Agustí Jansà, meteorólogo de referencia en la isla y exdirector de la Aemet en Balears, ha sido claro al valorar lo ocurrido: «No es habitual que haya un periodo tan largo de ‘rissagues’». Según el investigador, se han producido más de las esperadas en una sola semana, y esto guarda relación con los prolongados periodos de calor, el polvo en suspensión que llega del sur, el bochorno y la llamada lluvia de barro.
Los datos hablan por sí solos. La ‘rissaga’ registrada el lunes alcanzó 1,44 metros, una de las más altas de los últimos diez años. Que se produzcan dos oscilaciones tan pronunciadas en tan poco tiempo es, en palabras del propio experto, «anómalo».
El episodio del jueves por la noche siguió un patrón diferente al habitual. En lugar de grandes cambios de presión atmosférica, se registraron muchas variaciones pequeñas pero muy regulares que entraron en resonancia con la oscilación propia del puerto, lo que facilitó una amplificación del fenómeno. El resultado fueron variaciones de 1,44 y 1,41 metros, muy por encima de los 40 a 70 centímetros que se habían previsto inicialmente.

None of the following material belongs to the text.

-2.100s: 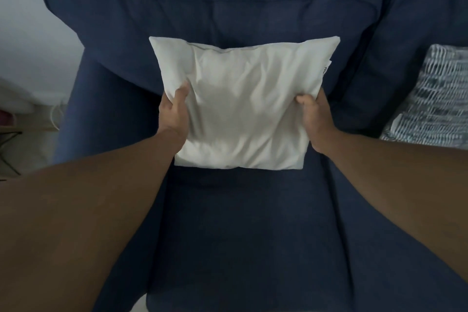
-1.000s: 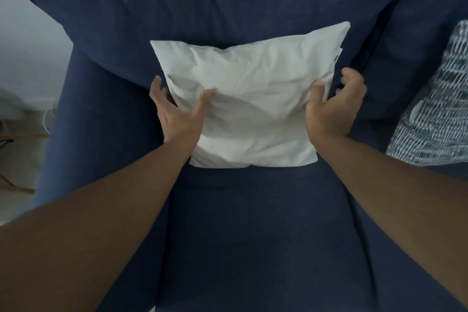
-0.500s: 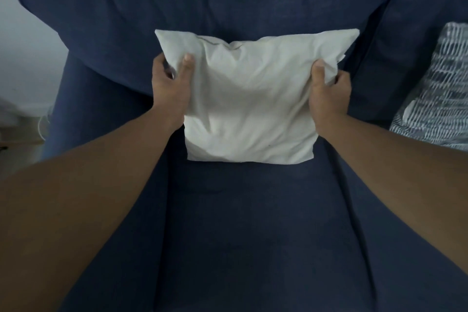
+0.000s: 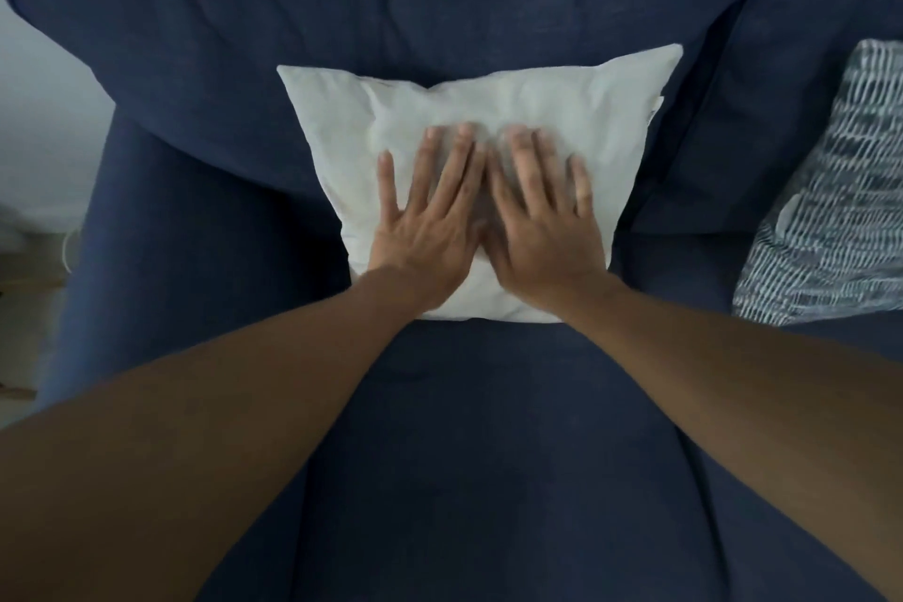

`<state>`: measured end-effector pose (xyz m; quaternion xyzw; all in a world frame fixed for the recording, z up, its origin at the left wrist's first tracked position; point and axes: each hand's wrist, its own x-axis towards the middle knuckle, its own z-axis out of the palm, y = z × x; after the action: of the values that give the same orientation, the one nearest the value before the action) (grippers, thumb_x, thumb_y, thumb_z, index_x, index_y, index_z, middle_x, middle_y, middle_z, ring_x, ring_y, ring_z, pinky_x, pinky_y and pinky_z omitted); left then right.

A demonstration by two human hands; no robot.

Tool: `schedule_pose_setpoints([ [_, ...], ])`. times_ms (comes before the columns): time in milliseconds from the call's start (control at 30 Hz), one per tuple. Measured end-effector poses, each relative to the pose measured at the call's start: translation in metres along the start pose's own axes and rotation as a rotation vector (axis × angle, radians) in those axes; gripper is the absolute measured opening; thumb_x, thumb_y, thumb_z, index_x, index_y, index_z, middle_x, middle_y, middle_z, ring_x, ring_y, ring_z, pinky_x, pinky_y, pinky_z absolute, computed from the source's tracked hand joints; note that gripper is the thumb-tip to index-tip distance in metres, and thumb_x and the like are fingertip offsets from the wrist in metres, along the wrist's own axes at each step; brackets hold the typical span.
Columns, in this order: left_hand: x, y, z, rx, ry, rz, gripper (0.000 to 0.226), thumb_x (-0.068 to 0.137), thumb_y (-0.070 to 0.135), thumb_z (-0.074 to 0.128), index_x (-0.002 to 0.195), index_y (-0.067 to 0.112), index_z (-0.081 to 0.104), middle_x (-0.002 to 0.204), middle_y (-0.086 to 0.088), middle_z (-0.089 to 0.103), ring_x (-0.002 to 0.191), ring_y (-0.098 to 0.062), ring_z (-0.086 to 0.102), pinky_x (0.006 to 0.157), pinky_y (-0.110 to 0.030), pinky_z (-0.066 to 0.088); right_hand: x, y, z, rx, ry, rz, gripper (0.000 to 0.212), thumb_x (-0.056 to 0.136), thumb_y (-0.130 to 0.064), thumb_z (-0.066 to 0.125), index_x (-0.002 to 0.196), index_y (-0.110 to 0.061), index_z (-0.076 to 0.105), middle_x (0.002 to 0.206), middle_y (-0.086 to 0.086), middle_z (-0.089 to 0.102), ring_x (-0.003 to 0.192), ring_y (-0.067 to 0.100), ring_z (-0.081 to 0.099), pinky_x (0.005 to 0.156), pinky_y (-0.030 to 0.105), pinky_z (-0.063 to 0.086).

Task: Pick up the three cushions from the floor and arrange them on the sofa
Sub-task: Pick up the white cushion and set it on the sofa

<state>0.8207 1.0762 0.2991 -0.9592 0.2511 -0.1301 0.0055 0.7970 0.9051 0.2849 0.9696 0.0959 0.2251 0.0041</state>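
Under our fingers [image 4: 442, 171] we feel the white cushion [image 4: 537, 112], matt, softly creased cloth. Around it, the sofa [image 4: 464, 430] shows matt navy woven fabric; right of them, a patterned cushion [image 4: 830, 220] looks coarsely textured.

Most of view is filled by dark blue fabric upholstery [image 4: 440, 455], stitched seams seen across backrest. Pale plain wall [image 4: 44, 103] is seen at upper left, beyond rounded backrest corner. Strip of light floor [image 4: 29, 323] is glimpsed at left edge, with blurred wooden furniture edge [image 4: 27, 281] and thin white cable [image 4: 68, 249] beside it. Light is dim, cool, even.
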Motion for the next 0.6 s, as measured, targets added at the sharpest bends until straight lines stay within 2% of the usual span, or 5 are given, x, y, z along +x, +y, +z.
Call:
schedule_pose_setpoints([
  [67, 0.024, -0.001, 0.000, 0.057, -0.055, -0.032, 0.074, 0.115, 0.050, 0.024, 0.172, 0.018, -0.011, 0.182, -0.005, -0.011, 0.168, -0.035, -0.009, 0.122, -0.063, -0.024, 0.016, 0.014, 0.006, -0.012, -0.053, 0.073, 0.069, 0.112, -0.057, 0.036, 0.171, -0.022, 0.029, 0.177, 0.020, 0.021, 0.164, 0.042, 0.021, 0.128, 0.067, 0.019],
  [133, 0.050, -0.009, 0.000, 0.093, -0.056, -0.043, 0.073, 0.113, 0.055, 0.018, 0.172, 0.022, -0.011, 0.182, -0.005, -0.012, 0.168, -0.036, -0.009, 0.122, -0.064, -0.018, 0.031, 0.032, 0.007, -0.013, -0.121, 0.076, 0.068, 0.113, -0.058, 0.031, 0.173, -0.029, 0.020, 0.180, 0.019, 0.012, 0.166, 0.039, 0.012, 0.128, 0.069, 0.012],
  [333, 0.078, -0.047, -0.007, 0.190, -0.020, 0.052, 0.069, 0.114, 0.057, 0.019, 0.172, 0.032, -0.009, 0.183, -0.009, -0.006, 0.168, -0.040, -0.002, 0.126, -0.068, -0.007, 0.049, 0.066, 0.003, 0.019, -0.210, 0.154, 0.069, 0.113, -0.055, 0.019, 0.173, -0.030, -0.002, 0.181, 0.012, -0.008, 0.168, 0.031, -0.005, 0.130, 0.069, 0.002],
  [500, 0.082, -0.043, -0.017, 0.191, -0.003, -0.006, 0.066, 0.116, 0.050, 0.025, 0.173, 0.032, -0.003, 0.183, -0.012, 0.002, 0.167, -0.042, 0.005, 0.125, -0.073, 0.001, 0.054, 0.076, 0.006, 0.065, -0.197, 0.207, 0.071, 0.112, -0.053, 0.021, 0.174, -0.024, 0.000, 0.183, 0.006, -0.003, 0.168, 0.027, -0.002, 0.129, 0.071, 0.003],
  [600, 0.055, -0.017, -0.012, 0.116, 0.104, -0.208, 0.064, 0.113, 0.034, 0.034, 0.173, 0.033, 0.012, 0.181, -0.014, 0.016, 0.166, -0.042, 0.017, 0.123, -0.076, 0.012, 0.034, 0.074, 0.016, 0.063, -0.090, 0.313, 0.071, 0.113, -0.049, 0.027, 0.174, -0.015, 0.010, 0.181, 0.013, 0.008, 0.168, 0.034, 0.007, 0.128, 0.073, 0.006],
])
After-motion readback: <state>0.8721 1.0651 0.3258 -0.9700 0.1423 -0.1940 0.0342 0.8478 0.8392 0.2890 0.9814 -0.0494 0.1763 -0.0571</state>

Las imágenes de Santandria dieron la vuelta a la isla: la playa desapareció bajo el agua y varios establecimientos turísticos sufrieron inundaciones de hasta medio metro, con daños en el mobiliario de la zona costera. La alerta amarilla estuvo activa desde las 18 horas hasta las 2 de la madrugada del viernes.
Para entender la magnitud real del fenómeno, Jansà recuerda que las ‘rissagues’ más devastadoras de la historia reciente de Ciutadella fueron las del 21 de junio de 1984, con variaciones de entre 3,5 y 4 metros, y la del 15 de junio de 2006, cuando el nivel del mar llegó a oscilar entre 4 y 5 metros y se registró un cambio de presión de 7 hectopascales, muy por encima de lo normal.
Lo que más preocupa a los expertos no es solo lo ocurrido esta semana, sino lo que puede venir. «Es difícil decir por qué está ocurriendo esto», admite Jansà, «pero la tendencia es que se repita» con mayor frecuencia. Una advertencia que la isla no debería pasar por alto.